Tuesday, July 17, 2007
What is a patient to do? The available medical treatments for every condition or disease under the sun appears to be growing exponentially for those of us fortunate enough to live in a prosperous country such as the United States. Paradoxically, one of the causes for our skyrocketing health insurance costs is the continuing appearance of new procedures, tests, and drugs which are supposed to improve our health, but have the side effect of squeezing many Americans out of health insurance altogether.
Those of us who have the dilemma of choice about our health care should indeed be grateful, but the security of health insurance can be quickly overrun with confusion and stress about health care decisions, which are increasingly made by patients rather than doctors. In this age of ever new technologies and drugs, a primary care physician cannot hope to be up to speed on all the remedies available for all diseases and conditions, even those which do not require a specialist. Even doctors that try to keep up must sort through a medical literature that is sloppy and misrepresented.

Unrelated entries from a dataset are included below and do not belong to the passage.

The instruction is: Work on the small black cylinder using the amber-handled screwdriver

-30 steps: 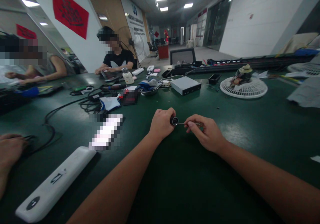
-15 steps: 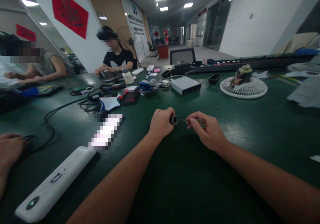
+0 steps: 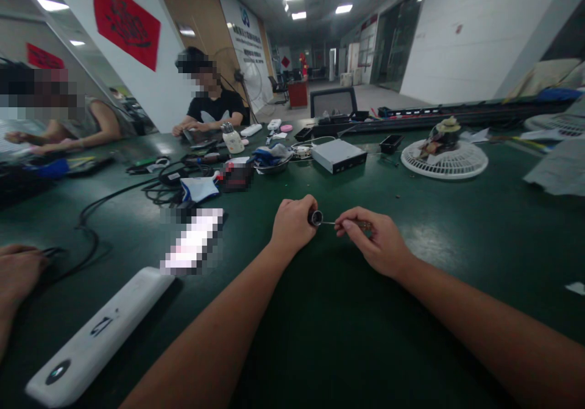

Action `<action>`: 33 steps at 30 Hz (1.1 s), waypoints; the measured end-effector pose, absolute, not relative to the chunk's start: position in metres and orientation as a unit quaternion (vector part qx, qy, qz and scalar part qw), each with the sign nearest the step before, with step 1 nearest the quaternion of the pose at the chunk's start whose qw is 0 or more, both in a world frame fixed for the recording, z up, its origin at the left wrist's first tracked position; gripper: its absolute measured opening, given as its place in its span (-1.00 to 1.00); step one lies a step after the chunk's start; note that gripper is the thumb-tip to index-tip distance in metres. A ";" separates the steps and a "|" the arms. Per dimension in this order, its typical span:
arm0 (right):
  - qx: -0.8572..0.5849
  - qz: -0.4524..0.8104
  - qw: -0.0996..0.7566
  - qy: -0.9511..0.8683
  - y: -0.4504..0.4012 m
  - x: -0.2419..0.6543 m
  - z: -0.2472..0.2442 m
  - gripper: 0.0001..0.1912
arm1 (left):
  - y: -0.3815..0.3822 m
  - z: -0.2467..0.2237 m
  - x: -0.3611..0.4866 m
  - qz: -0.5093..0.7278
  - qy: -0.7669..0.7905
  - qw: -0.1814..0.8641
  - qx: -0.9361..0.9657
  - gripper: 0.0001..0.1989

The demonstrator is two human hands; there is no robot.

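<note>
My left hand (image 3: 295,221) is wrapped round a small dark cylindrical part (image 3: 315,217), whose round, ring-like end faces me and to the right. Most of that part is hidden inside the fist. In my right hand (image 3: 377,235) I pinch a thin screwdriver (image 3: 363,225) by its handle, between thumb and fingers. Its slim metal shaft points left, and the tip is at the rim of the round end; whether it sits inside cannot be told. Both hands are just above the dark green table (image 3: 356,348).
A long white device (image 3: 98,336) and a lit phone (image 3: 194,238) lie left of my arms. Another person's hand (image 3: 18,275) rests at the left edge. Farther back are cables (image 3: 86,214), a silver disc drive (image 3: 339,155), a white fan grille (image 3: 444,160) and a bottle (image 3: 232,139).
My right hand has shifted slightly left, bringing the screwdriver's tip closer to the round end of the dark part. The left hand keeps its grip, almost unmoved.
</note>
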State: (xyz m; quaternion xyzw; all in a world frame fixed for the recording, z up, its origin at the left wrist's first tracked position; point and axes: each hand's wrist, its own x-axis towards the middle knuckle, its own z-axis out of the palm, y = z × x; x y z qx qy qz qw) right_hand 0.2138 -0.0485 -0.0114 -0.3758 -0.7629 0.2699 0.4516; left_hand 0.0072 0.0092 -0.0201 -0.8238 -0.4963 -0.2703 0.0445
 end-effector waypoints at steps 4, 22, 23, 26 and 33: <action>-0.398 0.230 0.463 -0.758 -0.048 0.212 -0.012 -0.81 | 0.009 -0.020 0.007 -0.273 -0.497 0.041 -0.823 -0.84; -0.383 0.265 0.459 -0.757 -0.048 0.213 -0.011 -0.80 | 0.008 -0.017 0.008 -0.266 -0.501 0.036 -0.823 -0.85; -0.383 0.267 0.461 -0.755 -0.049 0.213 -0.011 -0.81 | 0.008 -0.017 0.008 -0.266 -0.502 0.035 -0.822 -0.85; -0.402 0.241 0.468 -0.749 -0.050 0.212 -0.011 -0.81 | 0.007 -0.017 0.008 -0.267 -0.507 0.037 -0.818 -0.85; -0.387 0.272 0.466 -0.748 -0.049 0.213 -0.010 -0.79 | 0.007 -0.017 0.008 -0.268 -0.495 0.038 -0.825 -0.84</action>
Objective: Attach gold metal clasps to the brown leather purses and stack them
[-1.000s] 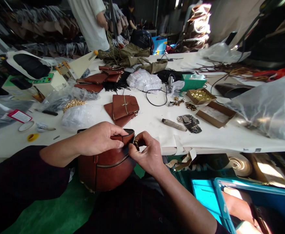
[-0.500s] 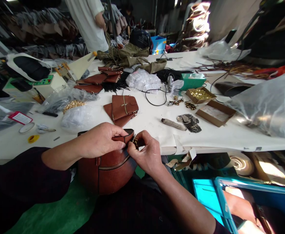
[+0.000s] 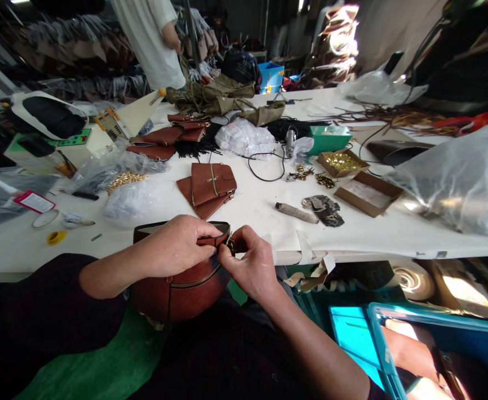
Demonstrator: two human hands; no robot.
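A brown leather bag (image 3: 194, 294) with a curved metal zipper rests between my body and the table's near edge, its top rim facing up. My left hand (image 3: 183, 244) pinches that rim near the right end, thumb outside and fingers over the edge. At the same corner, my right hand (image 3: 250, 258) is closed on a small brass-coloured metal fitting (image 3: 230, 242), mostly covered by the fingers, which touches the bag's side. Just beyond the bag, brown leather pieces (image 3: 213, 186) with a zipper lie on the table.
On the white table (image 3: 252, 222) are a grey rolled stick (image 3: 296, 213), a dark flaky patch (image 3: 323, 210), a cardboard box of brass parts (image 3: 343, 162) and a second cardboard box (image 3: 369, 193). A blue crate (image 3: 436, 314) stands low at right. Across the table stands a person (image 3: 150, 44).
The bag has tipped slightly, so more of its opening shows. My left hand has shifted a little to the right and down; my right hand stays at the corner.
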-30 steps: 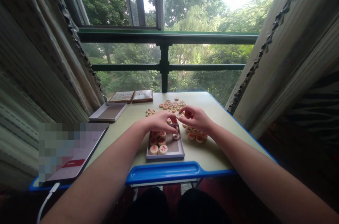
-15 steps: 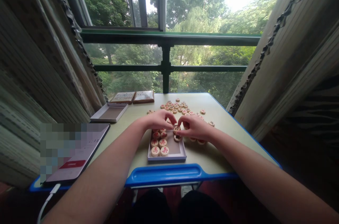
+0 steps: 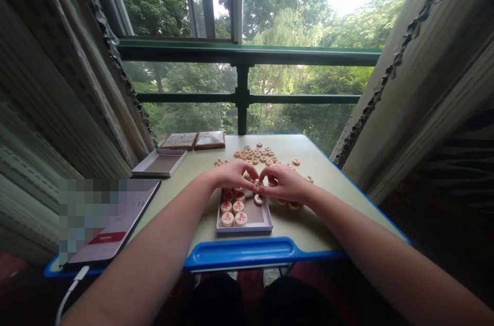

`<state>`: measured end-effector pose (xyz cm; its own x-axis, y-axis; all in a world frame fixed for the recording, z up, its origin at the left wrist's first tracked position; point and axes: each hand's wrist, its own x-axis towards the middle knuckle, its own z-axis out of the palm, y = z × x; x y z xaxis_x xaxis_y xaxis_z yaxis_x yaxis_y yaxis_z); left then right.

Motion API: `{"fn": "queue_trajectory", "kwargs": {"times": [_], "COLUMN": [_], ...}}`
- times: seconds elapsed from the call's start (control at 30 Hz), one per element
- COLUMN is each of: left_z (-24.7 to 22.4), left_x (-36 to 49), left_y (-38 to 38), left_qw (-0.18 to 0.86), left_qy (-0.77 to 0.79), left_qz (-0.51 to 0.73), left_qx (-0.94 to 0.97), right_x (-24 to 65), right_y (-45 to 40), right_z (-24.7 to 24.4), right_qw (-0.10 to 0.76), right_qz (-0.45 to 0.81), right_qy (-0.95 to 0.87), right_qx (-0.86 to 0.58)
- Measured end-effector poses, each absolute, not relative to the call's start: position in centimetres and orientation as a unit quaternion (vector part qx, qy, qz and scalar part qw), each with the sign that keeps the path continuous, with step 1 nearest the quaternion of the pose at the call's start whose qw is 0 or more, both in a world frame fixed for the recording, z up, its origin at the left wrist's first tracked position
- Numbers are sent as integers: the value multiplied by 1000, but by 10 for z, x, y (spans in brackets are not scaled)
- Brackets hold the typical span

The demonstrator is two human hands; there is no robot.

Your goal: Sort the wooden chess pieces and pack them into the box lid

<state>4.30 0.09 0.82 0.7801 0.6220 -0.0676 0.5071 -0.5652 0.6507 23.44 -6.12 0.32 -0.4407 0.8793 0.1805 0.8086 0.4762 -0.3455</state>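
Over the shallow white box, my left hand and my right hand meet with curled fingers. Between their fingertips is a round wooden Chinese chess piece with dark marking, gripped from both sides. Just below it another dark-marked piece lies in the box. Red-lettered pieces stand in two columns along the box's left side, among them a front piece. My left hand covers the far left part of the box.
Many loose chess pieces lie beyond my hands on the table. At the left are an empty-looking box lid, two flat wooden-edged cases and a tablet with a white cable. A blue tray edge runs along the front.
My fingertips have drawn closer together around the upper dark-marked piece, which now sits between both hands. The lower dark piece shows more fully as my right fingers have lifted from it.
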Motion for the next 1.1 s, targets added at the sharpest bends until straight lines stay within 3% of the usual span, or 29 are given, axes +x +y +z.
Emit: {"fn": "queue_trajectory", "kwargs": {"times": [0.53, 0.77, 0.97, 1.1], "left_z": [11, 15, 15, 17], "left_x": [42, 42, 42, 42], "left_y": [-1, -3, -3, -6], "left_qw": [348, 348, 358, 353], "left_qy": [335, 342, 345, 346], "left_qz": [77, 73, 71, 74], "left_qx": [872, 870, 864, 866], "right_x": [238, 244, 255, 259], "right_y": [-63, -58, -48, -43], "right_z": [8, 5, 5, 0], "right_qw": [172, 218, 336, 338], "right_qz": [125, 110, 42, 10], "right_qy": [-848, -856, -791, -781], "right_qx": [-485, -456, -510, -525]}}
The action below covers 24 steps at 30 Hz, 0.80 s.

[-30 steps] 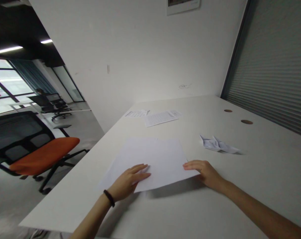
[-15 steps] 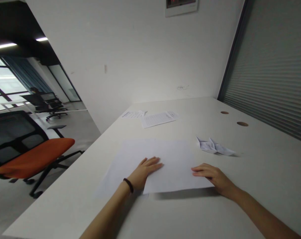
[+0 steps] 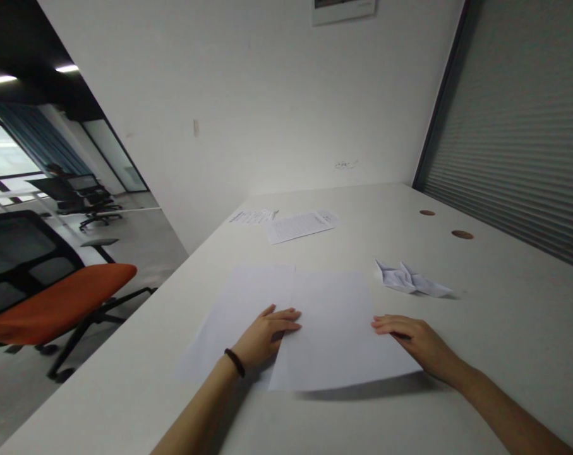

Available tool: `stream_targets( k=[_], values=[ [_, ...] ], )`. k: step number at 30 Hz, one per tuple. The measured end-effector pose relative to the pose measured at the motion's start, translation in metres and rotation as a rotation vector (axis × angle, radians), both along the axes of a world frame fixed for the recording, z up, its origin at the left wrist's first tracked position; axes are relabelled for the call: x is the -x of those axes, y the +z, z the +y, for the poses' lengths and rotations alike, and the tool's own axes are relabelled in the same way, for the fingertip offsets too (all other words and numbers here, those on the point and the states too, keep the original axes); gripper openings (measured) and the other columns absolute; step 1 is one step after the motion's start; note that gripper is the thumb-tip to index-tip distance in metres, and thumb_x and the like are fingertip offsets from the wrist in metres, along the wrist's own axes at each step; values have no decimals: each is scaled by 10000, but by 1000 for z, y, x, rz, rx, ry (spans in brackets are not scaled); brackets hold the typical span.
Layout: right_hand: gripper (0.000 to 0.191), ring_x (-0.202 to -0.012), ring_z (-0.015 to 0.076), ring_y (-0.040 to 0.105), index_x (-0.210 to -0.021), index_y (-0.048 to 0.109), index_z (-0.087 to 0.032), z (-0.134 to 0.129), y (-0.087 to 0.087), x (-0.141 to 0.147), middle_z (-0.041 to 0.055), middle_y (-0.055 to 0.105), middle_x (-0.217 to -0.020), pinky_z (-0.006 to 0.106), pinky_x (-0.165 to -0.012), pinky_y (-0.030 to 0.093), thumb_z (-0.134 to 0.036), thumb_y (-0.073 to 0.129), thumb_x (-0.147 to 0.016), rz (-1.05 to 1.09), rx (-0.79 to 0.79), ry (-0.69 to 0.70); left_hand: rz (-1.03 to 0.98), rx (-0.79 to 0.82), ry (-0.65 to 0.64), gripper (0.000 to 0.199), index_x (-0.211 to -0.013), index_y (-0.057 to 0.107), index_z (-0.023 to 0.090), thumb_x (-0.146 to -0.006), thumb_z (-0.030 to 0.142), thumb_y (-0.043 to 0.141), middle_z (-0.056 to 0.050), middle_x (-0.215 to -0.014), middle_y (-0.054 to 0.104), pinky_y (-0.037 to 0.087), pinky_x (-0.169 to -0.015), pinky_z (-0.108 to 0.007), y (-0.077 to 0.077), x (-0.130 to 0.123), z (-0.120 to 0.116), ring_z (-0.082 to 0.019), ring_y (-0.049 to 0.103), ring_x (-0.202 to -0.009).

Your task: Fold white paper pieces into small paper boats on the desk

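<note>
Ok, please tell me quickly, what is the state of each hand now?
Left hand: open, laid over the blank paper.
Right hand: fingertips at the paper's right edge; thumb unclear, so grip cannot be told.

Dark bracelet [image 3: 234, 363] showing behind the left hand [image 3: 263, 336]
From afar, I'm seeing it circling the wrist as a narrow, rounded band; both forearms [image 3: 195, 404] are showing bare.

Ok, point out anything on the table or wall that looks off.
The wall has a scribble low down and a blemish further left, marring it. The printed sheets lie at uneven angles. The right blank sheet bows up at its near edge, shadow beneath. I see no spill.
</note>
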State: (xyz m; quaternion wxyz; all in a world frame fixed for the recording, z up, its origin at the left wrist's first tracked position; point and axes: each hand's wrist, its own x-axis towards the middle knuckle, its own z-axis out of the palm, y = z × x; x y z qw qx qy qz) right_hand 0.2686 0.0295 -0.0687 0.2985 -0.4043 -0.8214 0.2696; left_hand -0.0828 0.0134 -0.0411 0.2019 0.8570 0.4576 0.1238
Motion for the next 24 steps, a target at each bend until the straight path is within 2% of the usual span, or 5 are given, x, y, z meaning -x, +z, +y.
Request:
stream_targets(
  k=[4,10,18,22,24],
  values=[
    [279,-909,230,612,-852,686,-213,-2,3,1,70,686,-937,376,-844,457,-396,484,-794,58,42,-8,-90,30,82,266,-1044,591,249,-847,197,421,-37,-1191,552,94,-1053,-468,3,-2,-3,-175,470,-1138],
    [240,-716,203,615,-711,683,-211,-9,11,9,39,681,-741,307,-670,476,-380,523,-768,-46,129,-217,-113,-5,134,199,-910,644,239,-835,324,480,-42,-1128,595,81,-1054,-485,2,-4,-4,-203,530,-1060],
    [219,-832,217,602,-793,686,-234,-7,6,6,44,680,-903,346,-759,467,-361,509,-781,19,107,-135,-124,12,31,239,-1019,592,236,-798,280,511,-58,-1142,582,135,-1044,-456,8,-1,-5,-211,475,-1125],
    [226,-839,204,599,-810,669,-221,-7,8,7,47,674,-892,324,-762,462,-357,489,-794,58,94,-90,-141,-6,-22,334,-1092,561,250,-761,292,550,-57,-1199,539,152,-1040,-442,6,0,-4,-221,437,-1156],
    [239,-781,190,598,-764,657,-210,-8,10,8,42,669,-825,301,-719,462,-363,476,-800,40,99,-97,-171,-18,15,255,-1018,597,241,-781,296,519,-49,-1142,578,164,-1035,-437,4,-2,-3,-214,480,-1105]
  ],
)
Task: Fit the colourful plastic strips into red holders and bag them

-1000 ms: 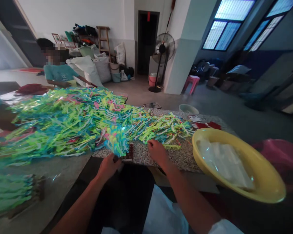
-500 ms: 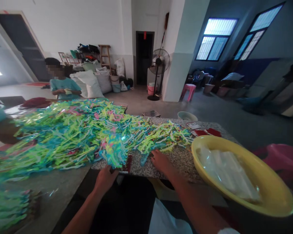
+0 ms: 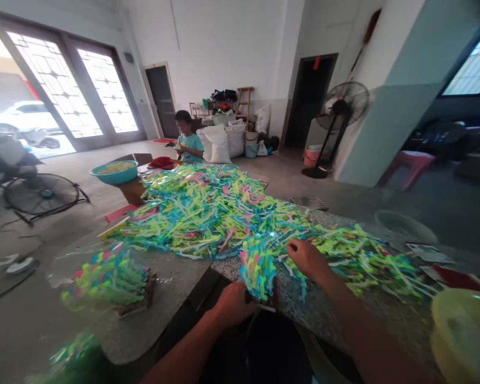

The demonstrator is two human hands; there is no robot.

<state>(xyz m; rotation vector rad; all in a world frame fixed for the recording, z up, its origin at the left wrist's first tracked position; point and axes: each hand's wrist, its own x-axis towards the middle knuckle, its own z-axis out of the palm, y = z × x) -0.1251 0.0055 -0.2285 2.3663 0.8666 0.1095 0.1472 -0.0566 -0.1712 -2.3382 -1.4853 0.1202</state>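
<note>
A bunch of thin blue, yellow-green and pink plastic strips (image 3: 258, 269) stands at the table's near edge, with a dark red edge showing at its right side. At its near left corner, my left hand (image 3: 234, 305) is closed on it, fingertips partly hidden. My right hand (image 3: 309, 260) is up and to the right of the bunch, fingers curled together at the border of the loose strips. What it pinches, if anything, is too small to make out. A wide heap of the same loose strips (image 3: 200, 213) spreads over the table beyond both hands.
Another bunch of strips (image 3: 108, 282) rests at left on the table (image 3: 140, 325). A yellow basin (image 3: 464, 330) stands at the right edge. Further off are a blue basin (image 3: 118, 172), a seated person (image 3: 191, 144), a floor fan (image 3: 46, 193) and a standing fan (image 3: 338, 112).
The view has swung left, bringing the glass doors and floor fan into sight. My right hand has moved up from the table edge toward the loose strips; my left hand stays at the bunch.
</note>
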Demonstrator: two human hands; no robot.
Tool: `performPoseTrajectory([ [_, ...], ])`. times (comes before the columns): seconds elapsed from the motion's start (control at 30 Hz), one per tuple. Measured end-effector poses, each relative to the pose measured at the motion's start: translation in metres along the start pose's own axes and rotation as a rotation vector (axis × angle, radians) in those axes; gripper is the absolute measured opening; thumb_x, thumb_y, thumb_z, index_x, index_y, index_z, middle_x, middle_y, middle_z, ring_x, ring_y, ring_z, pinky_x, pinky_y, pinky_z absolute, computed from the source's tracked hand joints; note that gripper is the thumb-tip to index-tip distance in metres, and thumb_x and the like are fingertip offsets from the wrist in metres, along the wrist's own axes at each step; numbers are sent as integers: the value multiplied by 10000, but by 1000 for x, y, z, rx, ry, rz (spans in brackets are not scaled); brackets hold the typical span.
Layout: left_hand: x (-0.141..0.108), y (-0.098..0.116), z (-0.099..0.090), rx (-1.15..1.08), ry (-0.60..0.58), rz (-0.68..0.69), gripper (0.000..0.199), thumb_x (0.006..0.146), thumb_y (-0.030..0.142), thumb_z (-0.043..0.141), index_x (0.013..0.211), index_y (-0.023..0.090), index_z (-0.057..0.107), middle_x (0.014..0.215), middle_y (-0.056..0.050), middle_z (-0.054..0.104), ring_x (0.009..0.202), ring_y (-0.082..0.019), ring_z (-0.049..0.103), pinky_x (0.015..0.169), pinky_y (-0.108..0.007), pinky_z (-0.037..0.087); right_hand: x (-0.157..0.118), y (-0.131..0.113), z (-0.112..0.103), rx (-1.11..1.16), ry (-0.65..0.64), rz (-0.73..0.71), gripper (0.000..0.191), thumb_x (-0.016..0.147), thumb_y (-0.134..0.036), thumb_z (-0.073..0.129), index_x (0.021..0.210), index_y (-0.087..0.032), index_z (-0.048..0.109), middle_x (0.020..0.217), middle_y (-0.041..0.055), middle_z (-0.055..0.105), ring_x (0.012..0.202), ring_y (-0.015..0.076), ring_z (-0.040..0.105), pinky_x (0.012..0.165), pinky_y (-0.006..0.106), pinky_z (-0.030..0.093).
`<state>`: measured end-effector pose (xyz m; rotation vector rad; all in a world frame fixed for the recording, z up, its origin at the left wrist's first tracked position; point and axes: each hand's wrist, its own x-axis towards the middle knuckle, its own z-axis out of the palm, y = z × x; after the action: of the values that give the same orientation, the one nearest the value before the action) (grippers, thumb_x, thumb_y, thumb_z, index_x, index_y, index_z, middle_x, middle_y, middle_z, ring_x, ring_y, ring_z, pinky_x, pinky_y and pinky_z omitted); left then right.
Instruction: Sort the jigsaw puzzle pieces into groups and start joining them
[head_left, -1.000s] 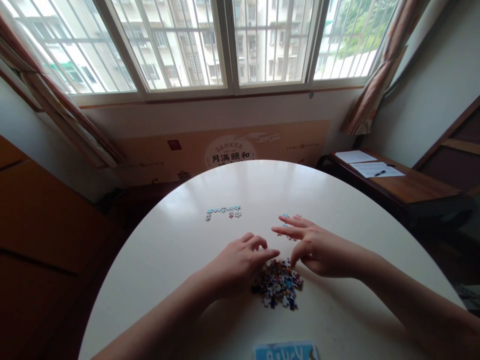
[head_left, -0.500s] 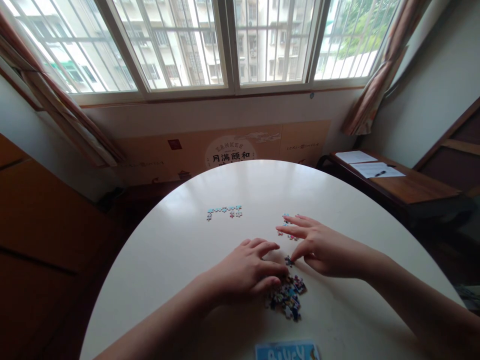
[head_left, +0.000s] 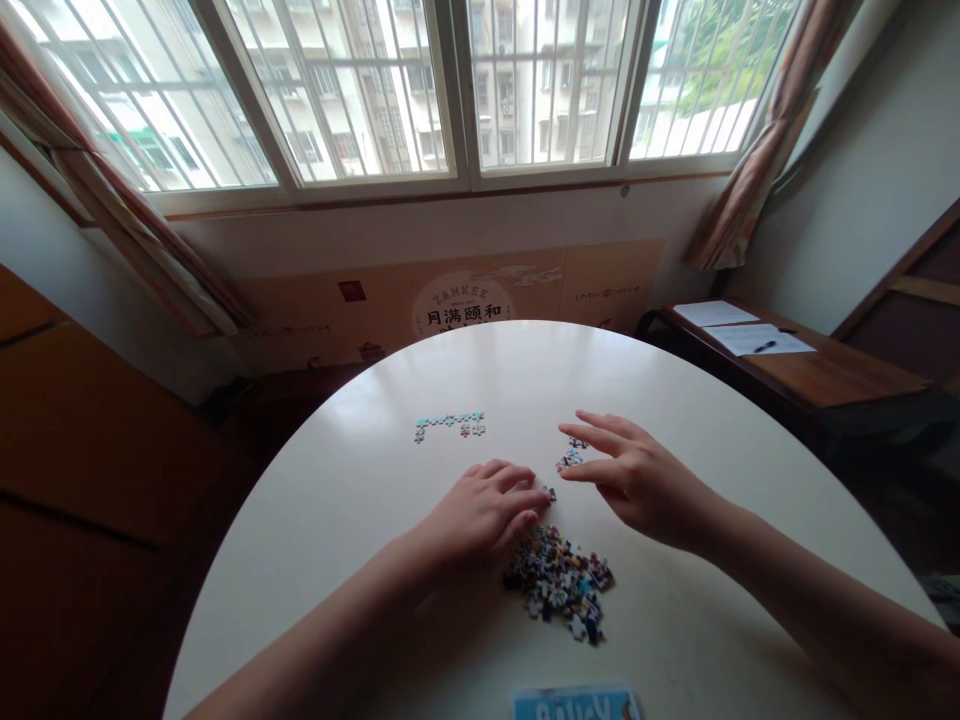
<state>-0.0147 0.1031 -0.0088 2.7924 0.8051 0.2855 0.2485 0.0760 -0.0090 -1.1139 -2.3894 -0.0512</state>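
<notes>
Beside the loose puzzle pile [head_left: 562, 582], my left hand [head_left: 491, 508] rests low over the white table, its fingertips at a small dark puzzle piece [head_left: 550, 494]. Whether those fingers grip the piece is unclear. My right hand [head_left: 637, 475] has its fingers spread over a small group of pieces [head_left: 571, 457], part of which it hides. Farther back and to the left lies a joined strip of light-blue-edged pieces [head_left: 450, 420], with a few pieces just below it.
A blue printed card or box [head_left: 576, 703] lies at the near edge of the round table [head_left: 315, 500]. Behind the table are a printed panel [head_left: 390, 300] and barred windows. A wooden desk [head_left: 855, 365] with papers [head_left: 757, 338] and pens stands at the right.
My left hand has drawn back left, uncovering more of the pile. My right hand has lifted off the dark piece and shifted slightly. A dark piece now lies farther left, by my left fingertips.
</notes>
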Motion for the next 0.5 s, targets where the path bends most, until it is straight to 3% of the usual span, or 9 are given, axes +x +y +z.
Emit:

An example of this is in prenatal care. An OB/GYN provides a dizzying array of tests and procedures for those concerned about the health of their unborn children, while often not having the time to fully understand the implications for your decision-making of the tests that they offer. The blood test known as the “triple test” or “triple screen,” seems now to be a prenatal standard. The test detects levels of three maternal blood components whose quantities vary in a way that correlates somewhat with the condition known as Down Syndrome (DS), in which a person has an extra copy of chromosome 21 (which causes many varied mental and physical impairments). The older the mother, the more likely that DS will occur (although a small proportion of cases do come from the father). For example, the risk of DS is roughly 1 in 365 for a 35-year-old mother, versus 1 in 120 for a 40-year-old mother (reports of these proportions vary depending on the data source).
In the best case scenario, the triple test will be offered with the doctor making clear that its variability results in both false positive results (5-10%), in which the test will indicate Down Syndrome when the baby is normal, and false negative results (10-15%), in which the test will indicate a normal baby when it actually does have DS. Unfortunately, most people - especially average patients, and often even the doctors themselves - do not know how to weigh these probabilities, and therefore do not truly understand what the test is telling them. When a patient has the triple screen done simply as a matter of routine, or because the doctor suggested it, but has not yet decided whether or not to undergo amniocentesis (the only definitive prenatal screen for several birth defects including DS), or whether or not to continue a pregnancy with an affected fetus, a false positive result can add a lot of stress to the already stressful condition of pregnancy itself.
Fortunately, one can calculate the various probabilities implied by the different possible test results using a probability tree, and make a truly informed decision about whether to have the test done or not. In the figure below are example calculations for both a 35-year-old and 40-year-old mother. Note that the numbers are probabilities, rather than percentages (.9975 = 99.75%). (Click to enlarge in a new window.)
Because the false positive rate is so high for this test (I used the conservative end of the scale for these calculations), every woman doing this test should decide before getting the results back what she will do if they are positive. If she is unwilling to do amniocentesis under any circumstances, she should not get this test because it could create undue stress if returning positive. If she is willing to do amniocentesis (bearing in mind that the procedure carries its own probabilities of miscarriage, from .5%-2%), she should decide if a negative result would be satisfying enough to her to then choose not to do amniocentesis. If certain knowledge is paramount above all, women would be wise not to waste time and money with the blood test, and simply go ahead with amniocentesis.
It is tempting of course to do the test to reassure oneself that everything is normal, but a negative result does not completely rule out Down Syndrome, although it greatly reduces the probability. Another caveat is to note that all of these probabilities are estimates. False negative and positive rates vary with exact stage of the pregnancy, and different data sources give slightly different probabilities for DS based on age.
In a perfect world, every obstetrician would have a chart in his or her office with the probabilities of a Down baby based on age and the positive or negative results of the triple screen. Based on my own anecdotal evidence, they do not, and are thus unable to fully advise patients on the implications of this test.
It is difficult to navigate the world of medical decisions these days, but a little research on potential tests and procedures is worth the time. Do not expect your doctor to anticipate all the implications of your test results, with any test. A doctor’s failure to do so, however, does not make him or her a bad doctor, just a busy person like you who does not have time to grasp the nuances of every medical treatment or test available.